--- Requirement ---
Could you count the lines in the listing that include the word "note"? Give only the number.
[Start of Attachment]
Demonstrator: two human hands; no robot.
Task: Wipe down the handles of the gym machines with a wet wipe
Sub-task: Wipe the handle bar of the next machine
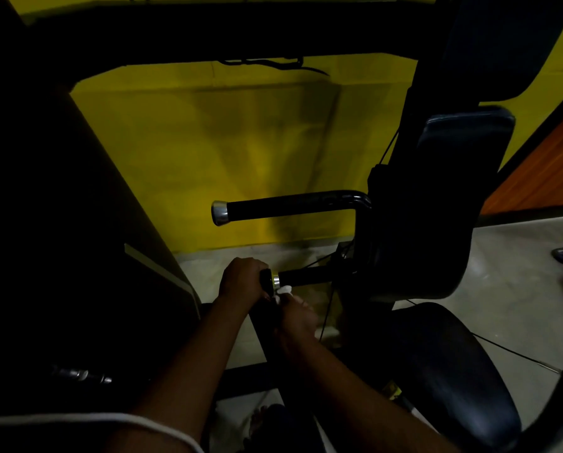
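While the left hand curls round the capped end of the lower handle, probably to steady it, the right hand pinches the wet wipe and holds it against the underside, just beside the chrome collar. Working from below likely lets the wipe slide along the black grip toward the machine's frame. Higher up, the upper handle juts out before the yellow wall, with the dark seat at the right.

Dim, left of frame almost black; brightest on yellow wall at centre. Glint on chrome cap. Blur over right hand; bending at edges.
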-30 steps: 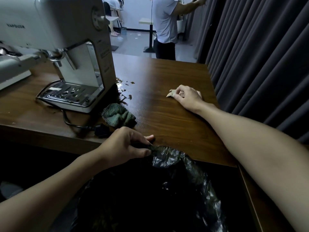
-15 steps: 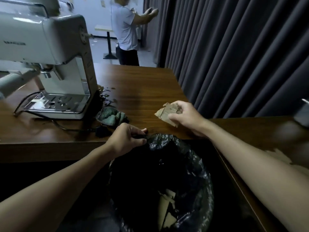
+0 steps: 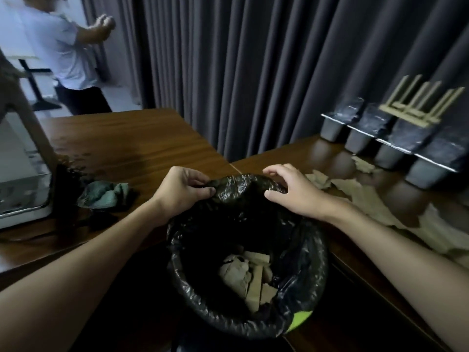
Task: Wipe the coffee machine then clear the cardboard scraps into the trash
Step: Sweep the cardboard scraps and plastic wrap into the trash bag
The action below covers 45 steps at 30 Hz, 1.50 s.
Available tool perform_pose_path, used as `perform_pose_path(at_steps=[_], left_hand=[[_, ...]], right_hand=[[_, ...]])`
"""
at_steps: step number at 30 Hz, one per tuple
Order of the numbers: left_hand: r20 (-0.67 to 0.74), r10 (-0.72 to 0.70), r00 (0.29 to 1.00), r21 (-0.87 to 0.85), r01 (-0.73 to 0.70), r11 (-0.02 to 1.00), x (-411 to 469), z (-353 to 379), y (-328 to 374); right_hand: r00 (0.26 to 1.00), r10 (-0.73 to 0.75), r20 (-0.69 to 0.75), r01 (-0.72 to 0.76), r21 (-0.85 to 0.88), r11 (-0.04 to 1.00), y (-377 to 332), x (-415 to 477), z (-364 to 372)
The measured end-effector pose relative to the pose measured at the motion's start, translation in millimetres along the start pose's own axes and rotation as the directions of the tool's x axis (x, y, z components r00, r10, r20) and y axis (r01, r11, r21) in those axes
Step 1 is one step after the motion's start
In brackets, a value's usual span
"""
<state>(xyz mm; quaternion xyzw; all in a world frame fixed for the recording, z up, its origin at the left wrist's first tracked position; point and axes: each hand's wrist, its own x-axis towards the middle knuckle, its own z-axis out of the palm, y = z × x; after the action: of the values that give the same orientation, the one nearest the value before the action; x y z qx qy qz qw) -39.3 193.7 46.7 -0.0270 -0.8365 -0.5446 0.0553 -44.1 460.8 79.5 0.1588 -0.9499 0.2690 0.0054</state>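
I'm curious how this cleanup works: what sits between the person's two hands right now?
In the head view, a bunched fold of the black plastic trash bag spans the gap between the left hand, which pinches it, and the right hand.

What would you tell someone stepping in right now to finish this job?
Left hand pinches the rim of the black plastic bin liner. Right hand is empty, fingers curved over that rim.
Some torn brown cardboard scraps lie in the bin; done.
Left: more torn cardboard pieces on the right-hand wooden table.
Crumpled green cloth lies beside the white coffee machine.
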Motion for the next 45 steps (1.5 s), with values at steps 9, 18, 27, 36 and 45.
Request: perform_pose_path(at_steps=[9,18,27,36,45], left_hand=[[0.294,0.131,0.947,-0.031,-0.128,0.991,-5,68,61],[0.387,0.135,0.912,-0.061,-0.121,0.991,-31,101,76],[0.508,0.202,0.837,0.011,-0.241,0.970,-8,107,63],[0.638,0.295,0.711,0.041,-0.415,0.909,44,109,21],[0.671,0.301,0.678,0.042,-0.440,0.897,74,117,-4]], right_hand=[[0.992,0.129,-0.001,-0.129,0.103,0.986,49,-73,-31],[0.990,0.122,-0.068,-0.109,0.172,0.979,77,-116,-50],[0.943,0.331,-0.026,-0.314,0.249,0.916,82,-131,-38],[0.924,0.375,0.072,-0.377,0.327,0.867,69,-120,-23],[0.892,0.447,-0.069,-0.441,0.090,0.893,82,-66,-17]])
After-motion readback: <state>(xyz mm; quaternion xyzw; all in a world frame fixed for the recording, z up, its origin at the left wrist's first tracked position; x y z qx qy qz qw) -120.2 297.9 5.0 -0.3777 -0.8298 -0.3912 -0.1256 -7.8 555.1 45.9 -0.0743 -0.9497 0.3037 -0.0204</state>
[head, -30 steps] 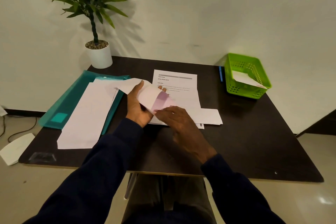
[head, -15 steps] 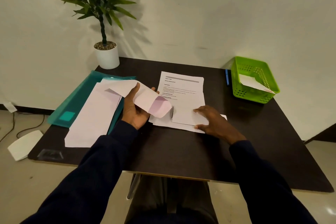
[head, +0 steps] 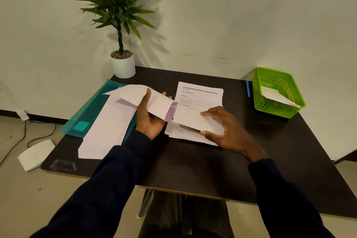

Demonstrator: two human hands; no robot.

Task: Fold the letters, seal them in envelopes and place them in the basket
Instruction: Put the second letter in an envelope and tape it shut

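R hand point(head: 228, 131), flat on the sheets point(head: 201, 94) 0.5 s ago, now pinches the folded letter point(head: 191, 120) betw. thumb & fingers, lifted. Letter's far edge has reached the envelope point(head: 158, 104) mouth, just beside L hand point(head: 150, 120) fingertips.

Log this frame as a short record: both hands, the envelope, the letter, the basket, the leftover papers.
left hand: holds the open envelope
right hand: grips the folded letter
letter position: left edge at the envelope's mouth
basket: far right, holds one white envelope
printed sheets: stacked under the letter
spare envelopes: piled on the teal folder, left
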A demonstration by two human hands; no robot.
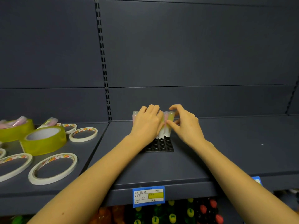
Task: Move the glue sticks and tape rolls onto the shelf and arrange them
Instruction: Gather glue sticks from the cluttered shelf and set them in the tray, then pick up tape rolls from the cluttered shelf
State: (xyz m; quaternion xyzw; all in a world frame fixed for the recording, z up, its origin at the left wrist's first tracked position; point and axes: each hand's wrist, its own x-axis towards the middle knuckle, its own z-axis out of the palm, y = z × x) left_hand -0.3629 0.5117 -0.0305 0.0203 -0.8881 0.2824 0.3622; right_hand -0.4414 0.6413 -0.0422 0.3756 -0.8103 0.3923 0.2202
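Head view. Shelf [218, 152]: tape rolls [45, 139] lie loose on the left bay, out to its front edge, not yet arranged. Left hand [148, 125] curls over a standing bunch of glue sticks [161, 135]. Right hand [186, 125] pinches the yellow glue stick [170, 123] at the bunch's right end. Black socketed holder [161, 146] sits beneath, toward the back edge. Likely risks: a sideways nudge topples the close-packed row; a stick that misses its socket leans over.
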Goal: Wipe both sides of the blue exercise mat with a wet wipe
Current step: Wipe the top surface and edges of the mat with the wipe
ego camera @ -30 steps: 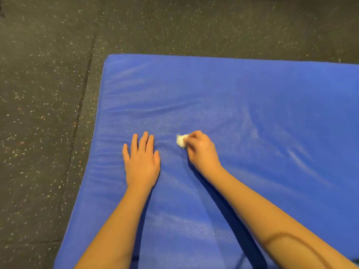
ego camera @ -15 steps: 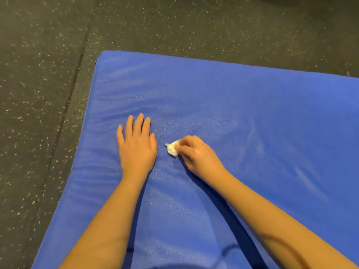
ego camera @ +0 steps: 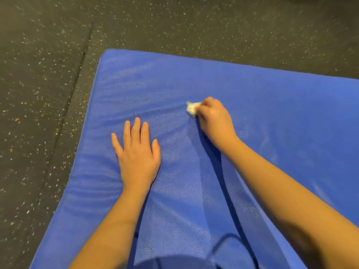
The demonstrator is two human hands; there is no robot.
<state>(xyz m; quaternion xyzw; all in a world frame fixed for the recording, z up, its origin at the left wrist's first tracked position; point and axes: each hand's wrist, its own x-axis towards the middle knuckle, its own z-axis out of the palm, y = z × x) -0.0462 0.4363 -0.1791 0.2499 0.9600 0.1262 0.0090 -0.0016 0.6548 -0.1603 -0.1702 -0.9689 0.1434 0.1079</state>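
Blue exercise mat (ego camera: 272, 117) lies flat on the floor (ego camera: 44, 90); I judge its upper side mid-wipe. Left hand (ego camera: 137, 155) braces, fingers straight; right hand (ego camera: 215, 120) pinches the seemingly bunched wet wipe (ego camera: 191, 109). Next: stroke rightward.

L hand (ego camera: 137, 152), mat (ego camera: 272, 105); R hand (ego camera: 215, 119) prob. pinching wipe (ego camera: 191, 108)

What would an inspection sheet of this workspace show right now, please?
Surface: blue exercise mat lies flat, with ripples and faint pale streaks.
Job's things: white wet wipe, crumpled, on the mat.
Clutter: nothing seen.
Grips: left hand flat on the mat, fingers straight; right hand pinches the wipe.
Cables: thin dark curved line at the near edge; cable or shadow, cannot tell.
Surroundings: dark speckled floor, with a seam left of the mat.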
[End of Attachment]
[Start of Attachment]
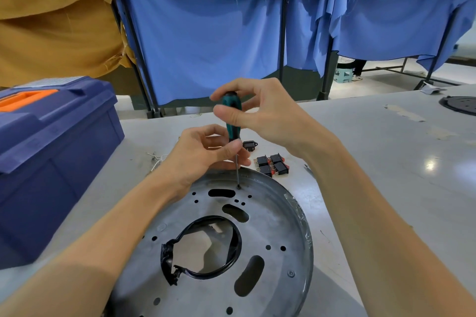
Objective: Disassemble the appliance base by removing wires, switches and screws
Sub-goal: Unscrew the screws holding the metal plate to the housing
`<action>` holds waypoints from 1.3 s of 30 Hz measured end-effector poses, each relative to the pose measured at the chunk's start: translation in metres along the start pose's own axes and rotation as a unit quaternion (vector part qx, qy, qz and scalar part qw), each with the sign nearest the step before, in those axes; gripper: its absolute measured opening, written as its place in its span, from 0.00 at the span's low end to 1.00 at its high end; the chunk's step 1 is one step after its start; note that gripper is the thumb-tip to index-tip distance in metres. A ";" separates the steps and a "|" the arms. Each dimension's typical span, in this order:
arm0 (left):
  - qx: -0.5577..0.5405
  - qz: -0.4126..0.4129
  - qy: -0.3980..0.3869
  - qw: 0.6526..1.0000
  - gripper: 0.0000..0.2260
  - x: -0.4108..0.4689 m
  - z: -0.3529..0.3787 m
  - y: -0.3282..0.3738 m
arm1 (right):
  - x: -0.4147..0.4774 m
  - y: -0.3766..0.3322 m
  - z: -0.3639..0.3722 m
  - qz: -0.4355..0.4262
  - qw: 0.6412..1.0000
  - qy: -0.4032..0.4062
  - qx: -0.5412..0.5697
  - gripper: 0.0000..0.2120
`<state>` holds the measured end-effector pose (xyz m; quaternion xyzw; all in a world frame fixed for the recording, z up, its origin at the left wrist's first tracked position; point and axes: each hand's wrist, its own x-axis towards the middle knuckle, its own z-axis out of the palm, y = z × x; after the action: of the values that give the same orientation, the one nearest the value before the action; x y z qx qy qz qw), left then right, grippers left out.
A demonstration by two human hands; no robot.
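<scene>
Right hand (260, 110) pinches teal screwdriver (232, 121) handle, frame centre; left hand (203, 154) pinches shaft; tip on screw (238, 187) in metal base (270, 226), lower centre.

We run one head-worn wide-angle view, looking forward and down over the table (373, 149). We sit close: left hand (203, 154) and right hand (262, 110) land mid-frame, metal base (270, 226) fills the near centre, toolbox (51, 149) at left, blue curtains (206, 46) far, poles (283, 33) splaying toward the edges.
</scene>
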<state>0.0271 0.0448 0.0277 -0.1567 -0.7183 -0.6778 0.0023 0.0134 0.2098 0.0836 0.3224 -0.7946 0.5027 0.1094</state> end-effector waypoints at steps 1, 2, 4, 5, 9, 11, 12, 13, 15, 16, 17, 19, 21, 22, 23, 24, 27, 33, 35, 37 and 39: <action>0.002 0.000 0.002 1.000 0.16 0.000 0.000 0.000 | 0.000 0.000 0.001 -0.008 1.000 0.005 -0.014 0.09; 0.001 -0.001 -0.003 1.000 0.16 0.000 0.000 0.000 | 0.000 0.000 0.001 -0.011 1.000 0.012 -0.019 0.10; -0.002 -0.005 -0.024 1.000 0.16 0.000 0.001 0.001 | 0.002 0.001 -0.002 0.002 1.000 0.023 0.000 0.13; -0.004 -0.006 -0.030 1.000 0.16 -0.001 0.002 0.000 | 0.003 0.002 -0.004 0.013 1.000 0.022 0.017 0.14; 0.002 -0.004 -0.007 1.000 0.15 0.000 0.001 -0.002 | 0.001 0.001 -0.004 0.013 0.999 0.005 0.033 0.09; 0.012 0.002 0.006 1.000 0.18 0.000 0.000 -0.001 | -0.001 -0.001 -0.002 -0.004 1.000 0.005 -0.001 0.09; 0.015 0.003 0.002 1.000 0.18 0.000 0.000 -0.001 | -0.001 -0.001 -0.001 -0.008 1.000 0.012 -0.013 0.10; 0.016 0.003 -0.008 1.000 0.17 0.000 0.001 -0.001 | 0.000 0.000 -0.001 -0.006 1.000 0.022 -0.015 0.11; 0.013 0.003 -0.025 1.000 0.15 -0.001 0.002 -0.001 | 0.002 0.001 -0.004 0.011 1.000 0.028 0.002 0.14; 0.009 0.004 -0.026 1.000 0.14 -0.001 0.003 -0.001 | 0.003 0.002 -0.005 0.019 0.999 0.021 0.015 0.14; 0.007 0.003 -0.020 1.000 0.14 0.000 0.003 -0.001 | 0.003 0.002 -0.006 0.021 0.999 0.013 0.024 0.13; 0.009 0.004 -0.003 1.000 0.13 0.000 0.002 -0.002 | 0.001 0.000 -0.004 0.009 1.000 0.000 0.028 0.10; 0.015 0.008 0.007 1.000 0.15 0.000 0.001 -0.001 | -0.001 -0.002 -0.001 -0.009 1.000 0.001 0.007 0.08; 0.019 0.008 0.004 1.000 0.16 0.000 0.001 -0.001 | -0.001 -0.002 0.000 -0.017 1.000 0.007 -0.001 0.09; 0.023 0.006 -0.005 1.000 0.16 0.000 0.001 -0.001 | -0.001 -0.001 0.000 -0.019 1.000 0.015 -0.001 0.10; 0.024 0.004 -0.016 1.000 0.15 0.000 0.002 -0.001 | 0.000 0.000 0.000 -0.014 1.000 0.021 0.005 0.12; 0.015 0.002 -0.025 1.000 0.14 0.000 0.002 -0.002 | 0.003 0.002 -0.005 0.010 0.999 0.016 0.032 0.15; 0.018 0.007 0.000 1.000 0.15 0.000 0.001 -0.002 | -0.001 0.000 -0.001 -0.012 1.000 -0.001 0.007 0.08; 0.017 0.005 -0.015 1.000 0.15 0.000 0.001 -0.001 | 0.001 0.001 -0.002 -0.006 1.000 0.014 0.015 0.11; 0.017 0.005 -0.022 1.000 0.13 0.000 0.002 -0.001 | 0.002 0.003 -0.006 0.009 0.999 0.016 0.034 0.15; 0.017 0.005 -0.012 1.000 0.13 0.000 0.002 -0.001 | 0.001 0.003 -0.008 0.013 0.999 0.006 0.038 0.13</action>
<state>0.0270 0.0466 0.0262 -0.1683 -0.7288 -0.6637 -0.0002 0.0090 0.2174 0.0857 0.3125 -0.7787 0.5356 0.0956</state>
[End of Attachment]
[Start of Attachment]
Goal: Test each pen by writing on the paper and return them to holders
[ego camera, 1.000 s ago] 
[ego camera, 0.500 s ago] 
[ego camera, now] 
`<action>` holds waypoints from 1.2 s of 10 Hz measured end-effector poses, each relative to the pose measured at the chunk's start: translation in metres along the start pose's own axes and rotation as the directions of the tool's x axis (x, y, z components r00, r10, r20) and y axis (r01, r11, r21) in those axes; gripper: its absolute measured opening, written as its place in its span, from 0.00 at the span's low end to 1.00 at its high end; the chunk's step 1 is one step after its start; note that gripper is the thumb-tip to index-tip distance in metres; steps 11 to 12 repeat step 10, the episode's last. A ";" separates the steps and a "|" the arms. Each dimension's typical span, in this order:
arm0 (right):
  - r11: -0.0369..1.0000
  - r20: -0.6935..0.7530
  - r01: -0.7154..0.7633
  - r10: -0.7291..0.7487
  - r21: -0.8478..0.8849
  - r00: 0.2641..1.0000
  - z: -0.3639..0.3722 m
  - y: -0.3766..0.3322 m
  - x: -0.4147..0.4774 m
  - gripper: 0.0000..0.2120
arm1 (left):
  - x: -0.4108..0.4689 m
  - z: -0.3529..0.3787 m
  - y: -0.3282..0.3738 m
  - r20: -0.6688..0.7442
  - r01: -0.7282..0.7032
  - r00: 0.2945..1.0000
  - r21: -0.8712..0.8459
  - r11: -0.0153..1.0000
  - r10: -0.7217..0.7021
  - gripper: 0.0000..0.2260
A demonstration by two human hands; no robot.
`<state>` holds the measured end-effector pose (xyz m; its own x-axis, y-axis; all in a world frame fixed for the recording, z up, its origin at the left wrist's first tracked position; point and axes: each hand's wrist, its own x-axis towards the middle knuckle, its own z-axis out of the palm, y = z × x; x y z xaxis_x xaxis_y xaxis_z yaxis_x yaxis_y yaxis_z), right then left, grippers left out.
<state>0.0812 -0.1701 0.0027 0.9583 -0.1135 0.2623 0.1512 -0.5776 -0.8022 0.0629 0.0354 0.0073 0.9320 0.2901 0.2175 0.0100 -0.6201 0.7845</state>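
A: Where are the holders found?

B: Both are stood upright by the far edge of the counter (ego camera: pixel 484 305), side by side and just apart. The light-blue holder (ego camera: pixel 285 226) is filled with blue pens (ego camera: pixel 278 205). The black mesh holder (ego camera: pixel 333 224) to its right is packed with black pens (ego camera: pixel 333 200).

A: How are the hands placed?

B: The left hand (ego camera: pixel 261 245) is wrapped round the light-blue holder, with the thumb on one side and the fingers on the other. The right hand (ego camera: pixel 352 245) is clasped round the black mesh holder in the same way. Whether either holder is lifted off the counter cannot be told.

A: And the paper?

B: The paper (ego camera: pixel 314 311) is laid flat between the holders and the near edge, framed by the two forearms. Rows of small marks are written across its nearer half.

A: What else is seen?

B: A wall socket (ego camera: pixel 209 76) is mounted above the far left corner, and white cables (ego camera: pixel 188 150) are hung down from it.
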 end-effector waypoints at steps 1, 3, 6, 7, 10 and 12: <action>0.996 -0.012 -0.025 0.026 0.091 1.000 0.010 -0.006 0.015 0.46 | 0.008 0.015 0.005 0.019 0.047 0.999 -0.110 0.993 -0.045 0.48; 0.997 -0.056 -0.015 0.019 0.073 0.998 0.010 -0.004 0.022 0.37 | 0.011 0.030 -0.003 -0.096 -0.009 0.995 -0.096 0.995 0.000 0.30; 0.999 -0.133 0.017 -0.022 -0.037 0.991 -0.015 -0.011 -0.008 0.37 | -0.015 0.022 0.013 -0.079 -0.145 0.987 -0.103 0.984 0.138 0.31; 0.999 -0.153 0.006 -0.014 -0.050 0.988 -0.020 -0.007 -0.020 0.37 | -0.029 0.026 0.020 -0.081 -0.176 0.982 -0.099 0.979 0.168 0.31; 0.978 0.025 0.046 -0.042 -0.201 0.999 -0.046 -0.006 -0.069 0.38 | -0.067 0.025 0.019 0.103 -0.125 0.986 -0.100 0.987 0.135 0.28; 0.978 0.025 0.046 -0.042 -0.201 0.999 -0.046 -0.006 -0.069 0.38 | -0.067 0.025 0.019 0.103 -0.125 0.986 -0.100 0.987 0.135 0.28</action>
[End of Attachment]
--- Finished exercise ---
2